I just came across a rather thought-provoking BBC commentary article that is, as much as anything, about the role of images in human society.
I’ve long considered image-based media such as movies and graphic novels to be the traditional book’s greatest artistic rivals, and the more we electronicize things the more potent rivals they become. So naturally I’ve thought a lot about their relative merits and weaknesses. But now, after reading this, I see images more as the means by which we humans put our stamp on the world around us on order to make it better fit our own minds. A primitive and more basic form of how we use words, to put it differently. Now that I think about it, this is probably exactly how and why written symbols-- even symbolic thought itself-- were first created. Out of a desperate and deep need to understand and attempt to control our chaotic, senseless and uncaring universe via labeling.
As authors and intellectuals words are our stock and trade, while images are in many cases pre-words laden with subtle and perhaps even magical ideological powers that words long ago gave up in exchange for clarity. So… Might a sorcerer’s spell book be made up of images instead of words so as to preserve the magic of it all? Is a rune maybe something that lies somewhere in-between? Would the magic be something objective, or whatever we chose to see in the images?
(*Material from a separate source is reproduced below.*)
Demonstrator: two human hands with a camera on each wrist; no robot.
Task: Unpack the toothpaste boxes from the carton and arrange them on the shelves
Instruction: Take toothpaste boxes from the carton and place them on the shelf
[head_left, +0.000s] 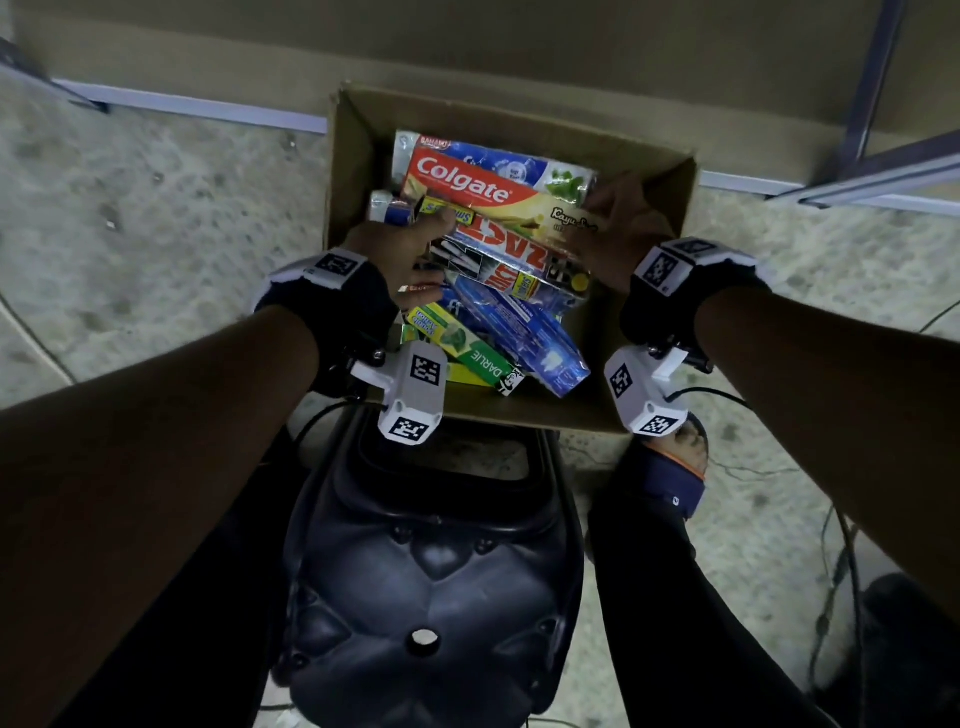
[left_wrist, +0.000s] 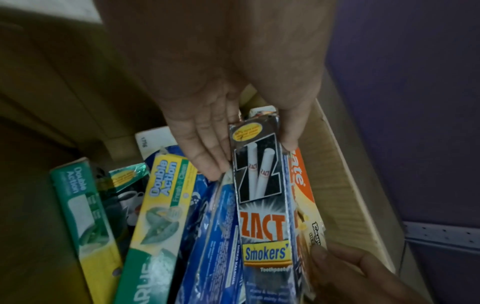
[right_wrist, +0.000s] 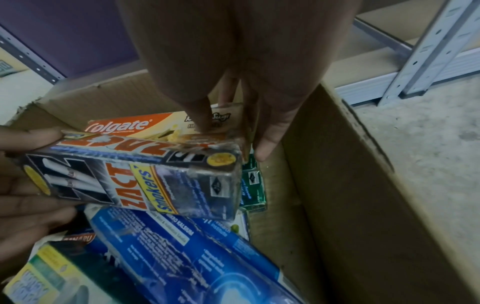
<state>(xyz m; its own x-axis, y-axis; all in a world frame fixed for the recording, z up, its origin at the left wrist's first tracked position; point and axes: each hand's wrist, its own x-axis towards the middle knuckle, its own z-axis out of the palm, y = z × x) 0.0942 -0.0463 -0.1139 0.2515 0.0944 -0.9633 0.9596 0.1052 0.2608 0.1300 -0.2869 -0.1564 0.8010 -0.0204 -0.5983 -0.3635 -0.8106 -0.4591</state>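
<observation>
An open brown carton (head_left: 349, 171) stands on the floor, filled with several toothpaste boxes. My left hand (head_left: 415, 244) pinches one end of a black Zact Smokers box (head_left: 509, 254) between thumb and fingers (left_wrist: 205, 160). My right hand (head_left: 608, 223) grips the other end, its thumb on the red and yellow Colgate box (head_left: 467, 187) stacked against the Zact box (right_wrist: 135, 179). Both boxes are raised a little above the rest. Under them lie a blue box (head_left: 519, 332) and a green and yellow Darlie box (head_left: 472, 358).
The metal shelf frame (head_left: 883, 171) and its lowest board (head_left: 467, 41) run just behind the carton. A black plastic stool (head_left: 431, 571) sits between my legs. Cables (head_left: 841, 571) trail over the concrete floor at the right, near my foot (head_left: 675, 467).
</observation>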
Can a work based wholly on words ever be magic? Would an illustrated version be more so, or less? How about a film version?
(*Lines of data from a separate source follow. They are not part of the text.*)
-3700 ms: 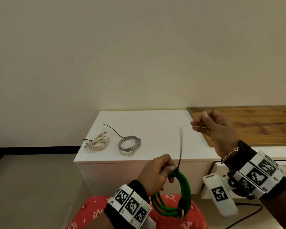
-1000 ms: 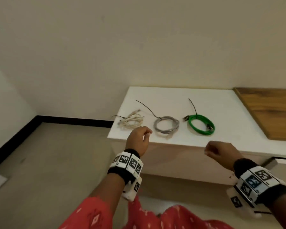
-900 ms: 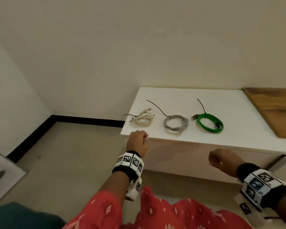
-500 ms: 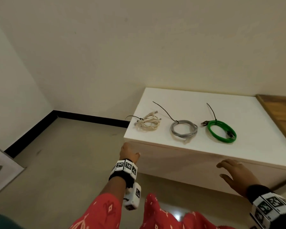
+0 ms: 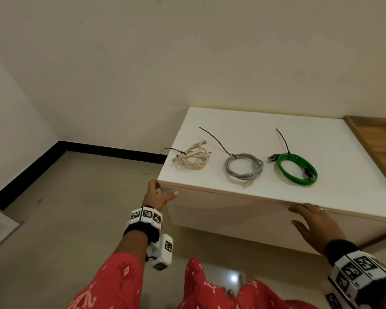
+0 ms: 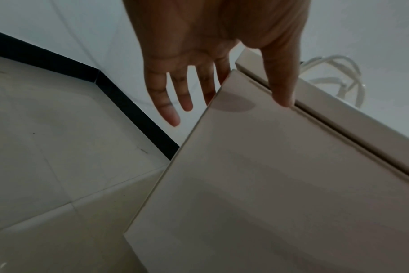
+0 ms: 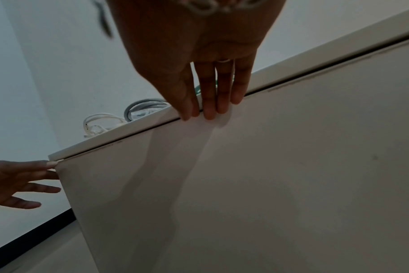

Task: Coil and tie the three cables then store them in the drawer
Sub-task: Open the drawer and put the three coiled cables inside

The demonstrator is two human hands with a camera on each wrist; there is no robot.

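Three coiled, tied cables lie flat in a left-to-right row on the white desk [image 5: 334, 152]: cream cable [image 5: 193, 158], grey cable [image 5: 244, 167], green cable [image 5: 296, 169]. Each tie tail points toward the wall. The drawer [image 5: 243, 210] sits below the desk top, its long axis running left-right. The left hand [image 5: 157, 195] has its fingers extended at the drawer's left corner. The right hand [image 5: 314, 223] presses straight fingers against the drawer's top edge. 3.7 s ago the left hand held the green cable; now it lies on the desk.
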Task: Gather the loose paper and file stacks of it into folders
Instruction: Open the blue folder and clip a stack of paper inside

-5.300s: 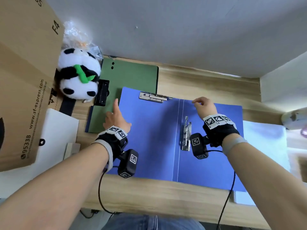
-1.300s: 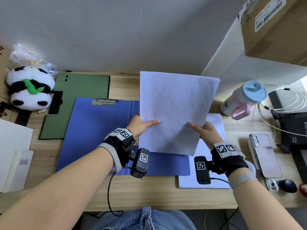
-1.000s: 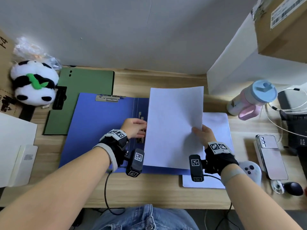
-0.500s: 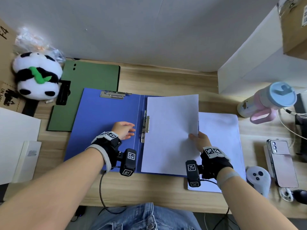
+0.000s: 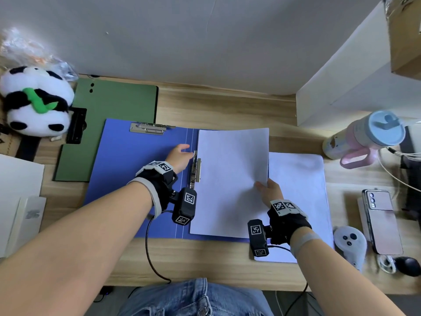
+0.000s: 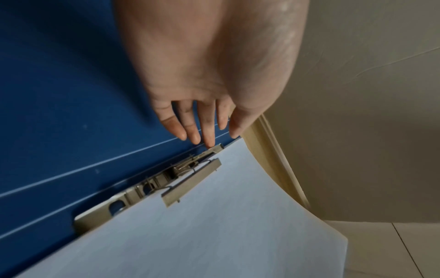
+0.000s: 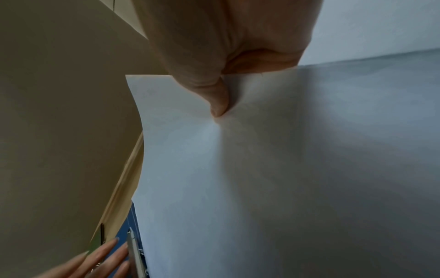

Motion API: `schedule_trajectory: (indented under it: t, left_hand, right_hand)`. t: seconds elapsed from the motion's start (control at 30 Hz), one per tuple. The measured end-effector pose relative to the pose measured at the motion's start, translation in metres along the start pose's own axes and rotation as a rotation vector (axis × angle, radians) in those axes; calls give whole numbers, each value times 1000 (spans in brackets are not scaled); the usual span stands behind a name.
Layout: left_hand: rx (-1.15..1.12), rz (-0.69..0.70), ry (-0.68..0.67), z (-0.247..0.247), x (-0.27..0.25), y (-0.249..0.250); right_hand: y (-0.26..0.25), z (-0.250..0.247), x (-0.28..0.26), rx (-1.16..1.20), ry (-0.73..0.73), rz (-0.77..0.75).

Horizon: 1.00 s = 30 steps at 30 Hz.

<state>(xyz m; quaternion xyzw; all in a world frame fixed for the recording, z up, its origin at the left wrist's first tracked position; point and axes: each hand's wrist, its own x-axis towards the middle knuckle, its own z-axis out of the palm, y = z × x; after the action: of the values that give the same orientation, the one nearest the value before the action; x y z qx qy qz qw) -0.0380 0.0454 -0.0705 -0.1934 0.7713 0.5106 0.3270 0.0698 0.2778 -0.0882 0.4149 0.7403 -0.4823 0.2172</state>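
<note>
An open blue folder [image 5: 136, 169] lies flat on the desk. A white paper stack [image 5: 230, 179] rests on its right half, its left edge at the metal spine clip [image 5: 195, 172]. My right hand [image 5: 265, 189] pinches the stack's right edge, thumb on top [image 7: 219, 105]. My left hand [image 5: 180, 156] holds nothing. Its fingers are straight, and in the left wrist view a fingertip [image 6: 209, 143] touches the far end of the clip's lever [image 6: 188, 178]. A second clip [image 5: 148, 128] sits at the left half's top edge.
More white paper [image 5: 298, 179] lies right of the folder, partly under it. A green folder [image 5: 114, 110] and a panda toy [image 5: 34, 101] sit at the back left. A pink bottle [image 5: 369, 135], phone [image 5: 380, 220] and controller [image 5: 349, 240] are on the right.
Both hands held the stack upright, then lowered it onto the folder's right half. My left hand let go and moved right to the spine clip. My right hand kept its pinch.
</note>
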Motion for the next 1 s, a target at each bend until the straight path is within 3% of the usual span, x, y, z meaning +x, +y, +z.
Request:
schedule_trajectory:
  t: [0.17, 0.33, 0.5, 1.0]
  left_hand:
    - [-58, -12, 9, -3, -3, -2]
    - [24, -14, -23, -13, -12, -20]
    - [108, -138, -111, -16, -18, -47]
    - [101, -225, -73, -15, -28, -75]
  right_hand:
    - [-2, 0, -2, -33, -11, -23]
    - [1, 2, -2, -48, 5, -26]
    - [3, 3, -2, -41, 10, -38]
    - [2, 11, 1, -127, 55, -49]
Are films, as an art-form based more on image, inherently more meaningful and wide-band communicative than books?
What about You-Tube videos?
Fascinating stuff! I love poking around all way down in the basement of an art-form-- or the human mind-- and this article started me very nicely down the path. In my case at least, story ideas very often result from this sort of musing, though often only months later.
I hope one or two of you folks are so gifted.